I was really hoping to get ajv out of the mix and replace that type with a transform such as:

export const IsoDate = Transform(Type.String(), {
  decode: (value) => new Date(value),
  encode: (value) => value.toISOString(),
})

I can't, however, because I have hundreds of types derived from models that would break.

Yeah, I've had a look at this also, and reasoned that end users "should" see the encoded value (i.e. the wire value)

FWIW, I'm not sure about that. Users don't read or manipulate encoded JSON strings, only the higher level types into which they're decoded. In fact, json is a rather unusual form of encoding in that humans can reason about the encoded type at all. Binary formats, text encoding, compression, etc. are largely black boxes that end users can take for granted.

sinclairzx81 commented 1 year ago

@ehaynes99 Hiya,

There is a implementation of Transform types published on 0.31.0-dev-1 which has been fully tested, and should be ready to publish within the next few days. can install and test with

$ npm install @sinclair/typebox@dev

Information on this release (it's a big one) can be found on the PR https://github.com/sinclairzx81/typebox/pull/525. Implementing this feature while keeping bundle sizes down (and code maintainable) has been a real effort (on top of the engineering required to make this work), so hope the feature is well received....in all TypeBox finally has a .parse() function...it's called .Decode(T) and it's implemented on both Value and TypeCompiler modules.

Would be interested in getting some feedback before release Cheers! S

ehaynes99 commented 1 year ago

Sorry, was trying to get something together tonight, but I'm out of steam for the day... I do have some thoughts, but I don't want to give low-quality feedback on this as it is a really big milestone. I'm not sure when you were planning on releasing. I'll try to work it out tomorrow, but if the weekend is ok, even better.

ehaynes99 commented 1 year ago

I'll keep hammering at some examples, but I wanted to go ahead and get back to you. Overall, I like it, but a couple of things:

The part I can't figure out is how to generically refer to a schema that will have a specific decoded type. Contrived example, but say I want a datastore to allow passing in a schema for an object with specific fields. I can do something like this:

const IsoDate = Type.Unsafe<Date>({ type: ['string', 'object'], format: 'date-time', isoDate: true })

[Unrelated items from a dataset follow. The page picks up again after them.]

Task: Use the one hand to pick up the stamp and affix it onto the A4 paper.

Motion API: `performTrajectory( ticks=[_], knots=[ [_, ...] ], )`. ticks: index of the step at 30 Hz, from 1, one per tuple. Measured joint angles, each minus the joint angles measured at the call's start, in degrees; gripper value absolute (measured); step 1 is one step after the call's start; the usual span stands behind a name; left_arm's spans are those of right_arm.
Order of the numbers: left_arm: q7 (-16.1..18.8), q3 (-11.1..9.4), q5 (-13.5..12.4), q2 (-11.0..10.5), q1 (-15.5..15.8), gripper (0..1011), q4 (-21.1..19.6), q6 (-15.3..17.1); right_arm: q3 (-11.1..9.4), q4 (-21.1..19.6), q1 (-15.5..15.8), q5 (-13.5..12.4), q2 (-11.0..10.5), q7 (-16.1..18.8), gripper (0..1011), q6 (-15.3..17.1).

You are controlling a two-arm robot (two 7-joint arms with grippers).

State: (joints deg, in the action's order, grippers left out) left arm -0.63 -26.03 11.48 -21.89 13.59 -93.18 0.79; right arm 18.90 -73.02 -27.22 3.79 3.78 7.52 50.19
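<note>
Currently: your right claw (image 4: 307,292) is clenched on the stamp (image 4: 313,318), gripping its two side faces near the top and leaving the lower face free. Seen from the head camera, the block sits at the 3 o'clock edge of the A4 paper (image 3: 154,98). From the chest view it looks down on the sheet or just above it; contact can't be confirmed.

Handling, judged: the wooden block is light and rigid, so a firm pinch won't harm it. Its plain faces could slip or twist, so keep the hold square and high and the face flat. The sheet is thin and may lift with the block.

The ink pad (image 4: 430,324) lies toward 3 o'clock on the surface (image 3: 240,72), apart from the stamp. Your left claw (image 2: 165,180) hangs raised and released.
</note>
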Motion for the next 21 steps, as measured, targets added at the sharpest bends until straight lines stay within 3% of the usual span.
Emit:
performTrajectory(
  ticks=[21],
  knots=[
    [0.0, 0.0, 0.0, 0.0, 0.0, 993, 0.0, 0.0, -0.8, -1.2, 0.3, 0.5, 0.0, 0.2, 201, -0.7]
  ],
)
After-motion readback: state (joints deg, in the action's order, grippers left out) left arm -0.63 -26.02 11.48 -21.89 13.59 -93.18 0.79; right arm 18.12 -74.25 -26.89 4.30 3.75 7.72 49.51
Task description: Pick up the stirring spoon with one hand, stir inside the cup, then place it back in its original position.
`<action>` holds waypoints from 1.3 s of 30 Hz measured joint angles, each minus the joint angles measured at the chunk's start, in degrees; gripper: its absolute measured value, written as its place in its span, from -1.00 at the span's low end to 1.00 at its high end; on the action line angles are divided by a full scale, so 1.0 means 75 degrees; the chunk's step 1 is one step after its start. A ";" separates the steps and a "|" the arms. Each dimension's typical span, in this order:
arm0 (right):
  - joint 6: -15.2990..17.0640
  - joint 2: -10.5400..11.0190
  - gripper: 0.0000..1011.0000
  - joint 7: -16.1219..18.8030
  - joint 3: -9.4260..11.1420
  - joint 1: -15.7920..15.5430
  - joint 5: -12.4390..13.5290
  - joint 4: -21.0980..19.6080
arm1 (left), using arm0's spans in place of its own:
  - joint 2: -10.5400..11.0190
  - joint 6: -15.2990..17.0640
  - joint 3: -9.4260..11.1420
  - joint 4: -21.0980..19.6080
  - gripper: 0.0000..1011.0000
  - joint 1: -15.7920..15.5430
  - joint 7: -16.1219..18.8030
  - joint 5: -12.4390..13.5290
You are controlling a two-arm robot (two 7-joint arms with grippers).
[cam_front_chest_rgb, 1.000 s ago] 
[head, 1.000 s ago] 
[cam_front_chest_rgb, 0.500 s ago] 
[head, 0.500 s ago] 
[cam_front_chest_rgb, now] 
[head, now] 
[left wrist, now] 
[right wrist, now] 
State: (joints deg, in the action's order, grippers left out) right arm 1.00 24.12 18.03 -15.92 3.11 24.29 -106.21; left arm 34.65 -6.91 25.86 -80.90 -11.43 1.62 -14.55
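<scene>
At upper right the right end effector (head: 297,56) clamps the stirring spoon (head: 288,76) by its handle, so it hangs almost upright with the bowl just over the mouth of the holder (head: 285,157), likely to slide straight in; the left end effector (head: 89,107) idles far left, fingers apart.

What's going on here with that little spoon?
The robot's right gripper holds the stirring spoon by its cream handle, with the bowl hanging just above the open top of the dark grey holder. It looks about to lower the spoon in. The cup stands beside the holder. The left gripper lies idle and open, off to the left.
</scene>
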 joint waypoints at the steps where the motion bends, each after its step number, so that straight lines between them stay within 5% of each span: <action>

const Customer = Type.Object({
  id: Type.Number(),
  name: Type.String(),
  createdAt: IsoDate,
  updatedAt: IsoDate,
})

type PersistedSchema = TObject<{
  id: TNumber
  createdAt: TSchema & { static: Date }
  updatedAt: TSchema & { static: Date }
}>

type Database = {
  createTable: <T extends PersistedSchema>(name: string, schema: T) => Promise<void>
  // ...
}

const db = {} as Database

db.createTable('customers', Customer)

But with the potential for transforms, I'm not sure how to do that. Basically, I want a "schema where the StaticDecode of field x is type Y".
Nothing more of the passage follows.